Today we welcome Mark Goldblatt to the blog. His first novel for young readers, Twerp, quickly became a favorite of many of us at Random House and we chose it as our Rep Pick title for summer. Here’s Mark to tell us a little more about Twerp, Shakespeare, writing and what’s next.


What inspired you to write Twerp?

I think the seed was planted in the early 1970s, back when I was in high school. I’d started writing for the school newspaper, and a friend of mine named Ricky was razzing me about it—it wasn’t the kind of thing guys from our block did. But then, after a couple of minutes, his voice lowered, and he said something that caught me off guard: “If you ever become a famous writer, you better write a book about us.” That stuck with me, the tone as much as the content. There’s a sadness about it, an inkling of mortality, or at least a recognition that our lives were about to go in different directions. That’s what happened, of course. I’ve lost touch with most of the guys from the block. But not a day goes by where I don’t think about them, where their faces aren’t right in front of me, where their voices don’t come rushing back. I figured I owed them a book.

Did you have experiences similar to Julian’s when you were growing up?

There’s some overlap, obviously. I’m hesitant to get too specific on this subject because I’d like the book to be viewed as a whole. It changes the experience of the reader, I think, to know which elements are autobiographical and which are pure fiction.

How do you feel about Shakespeare, knowing his writings played a part in Twerp?

The earliest recollection I have of Shakespeare goes back to a fourth grade memorization test—I had to recite the entire “All the world’s a stage” speech from As You Like It. I hated  doing it; it was hours of work, and the words were mostly just sounds (though I do recall giggling at the bit about “mewling and puking in the nurse’s arms”). But here’s the thing. I can still recite most of that speech. The rhythm of it is irresistible, and the truth of the last line becomes more and more haunting year by year: “sans teeth, sans eyes, sans taste, sans everything.” It’s just a perfect line.

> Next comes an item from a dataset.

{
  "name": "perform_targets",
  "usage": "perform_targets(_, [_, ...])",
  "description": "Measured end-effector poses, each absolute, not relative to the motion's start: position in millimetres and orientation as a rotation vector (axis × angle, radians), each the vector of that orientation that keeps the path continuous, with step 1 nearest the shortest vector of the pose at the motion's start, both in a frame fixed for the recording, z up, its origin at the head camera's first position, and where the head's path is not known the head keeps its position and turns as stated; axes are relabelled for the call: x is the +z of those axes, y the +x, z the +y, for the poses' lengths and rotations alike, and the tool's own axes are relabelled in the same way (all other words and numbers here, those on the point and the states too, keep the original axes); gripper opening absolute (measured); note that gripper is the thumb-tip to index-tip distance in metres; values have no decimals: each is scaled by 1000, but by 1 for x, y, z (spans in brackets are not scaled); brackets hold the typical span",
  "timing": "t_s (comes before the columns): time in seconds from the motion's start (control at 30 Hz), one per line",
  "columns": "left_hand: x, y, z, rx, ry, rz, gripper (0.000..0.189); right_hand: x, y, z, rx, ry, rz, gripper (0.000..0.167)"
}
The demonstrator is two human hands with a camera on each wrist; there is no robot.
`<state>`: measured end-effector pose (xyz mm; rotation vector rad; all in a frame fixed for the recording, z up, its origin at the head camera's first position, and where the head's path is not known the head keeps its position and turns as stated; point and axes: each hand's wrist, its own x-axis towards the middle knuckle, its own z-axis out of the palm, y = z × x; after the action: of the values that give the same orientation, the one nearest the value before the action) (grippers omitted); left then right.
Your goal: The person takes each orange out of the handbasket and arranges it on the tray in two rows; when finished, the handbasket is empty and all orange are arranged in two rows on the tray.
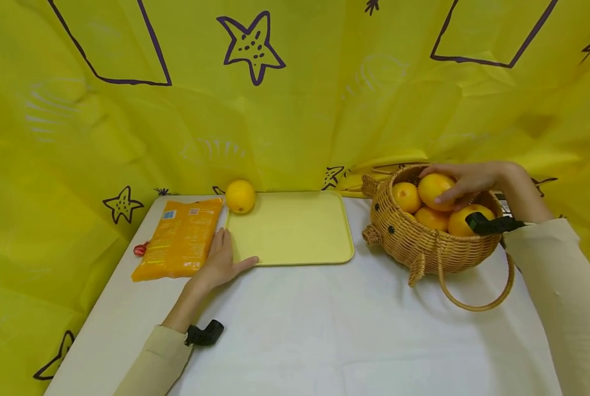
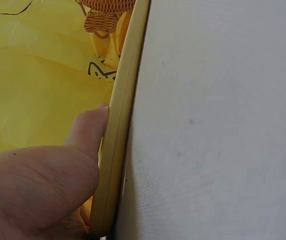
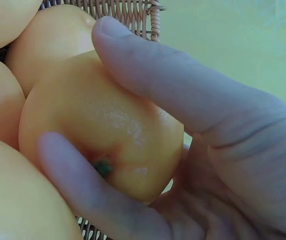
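My right hand point(image 1: 478, 179) grips an orange point(image 1: 436, 190) at the top of a wicker basket point(image 1: 409, 247) shaped like a pig. In the right wrist view, thumb and fingers curl round the orange point(image 3: 103, 125), whose green stem end shows. Several other oranges lie beneath and beside it in the basket. At the near left corner of a pale yellow tray point(image 1: 292, 228) rests my left hand point(image 1: 218, 261), fingers along its left side and thumb on its front edge. One orange point(image 1: 240, 196) sits at the tray's far left corner. The left wrist view shows the thumb against the tray's rim point(image 2: 115, 130).
An orange plastic packet point(image 1: 181, 239) lies left of the tray, close to the left hand. Beyond it is a small red wrapped item point(image 1: 140, 249). The basket's looped handle point(image 1: 478, 308) hangs toward the front. A yellow patterned cloth point(image 1: 295, 110) stands behind the white table point(image 1: 324, 330).
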<state>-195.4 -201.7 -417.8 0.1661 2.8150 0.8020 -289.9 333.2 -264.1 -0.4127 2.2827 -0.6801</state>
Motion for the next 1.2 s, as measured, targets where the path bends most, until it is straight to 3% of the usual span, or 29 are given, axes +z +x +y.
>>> perform_targets(1.2, [-418, -195, -203, 824, 170, 2813, 116, -274, -292, 338, -727, -316, 2259, 83])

Shakespeare’s writings are not incidental elements in Twerp—they’re a major theme. (One of several rejected titles for the book was Running From Shakespeare.) It’s the humanizing value of literature, the process of recognizing yourself in another character, and inferring from that the basic humanity of others, that transforms Julian. He goes from a kid who doesn’t think his suspension is a big deal to a kid who feels the full weight of his actions. I suspect the book will engender discussions about bullying, and I’ll be glad if it does, but I’m also wary about thinking of novels as public service messages. What I’m hoping is that the characters in the book feel human, even if their circumstances are very different from the reader’s circumstances. To read literature is to witness the humanity of others. That’s what redeems the activity. To my mind, it’s also the only long-term way to get at the underlying problem of bullying. It becomes harder to bully people who are different than you if you can sense their humanity.

Why did you decide to set Twerp in 1969 instead of the present day?

That was a practical decision. I know what kids’ lives were like in 1969; I don’t know what they’re like today.

What was your favorite chapter of Twerp to write and why?

The second-to-last chapter, where Julian finally talks about the incident that got him suspended, was the most excruciating part of the book to write. (I still can’t read it without choking up.) But I’m happy with how it turned out, so I guess that would be my favorite.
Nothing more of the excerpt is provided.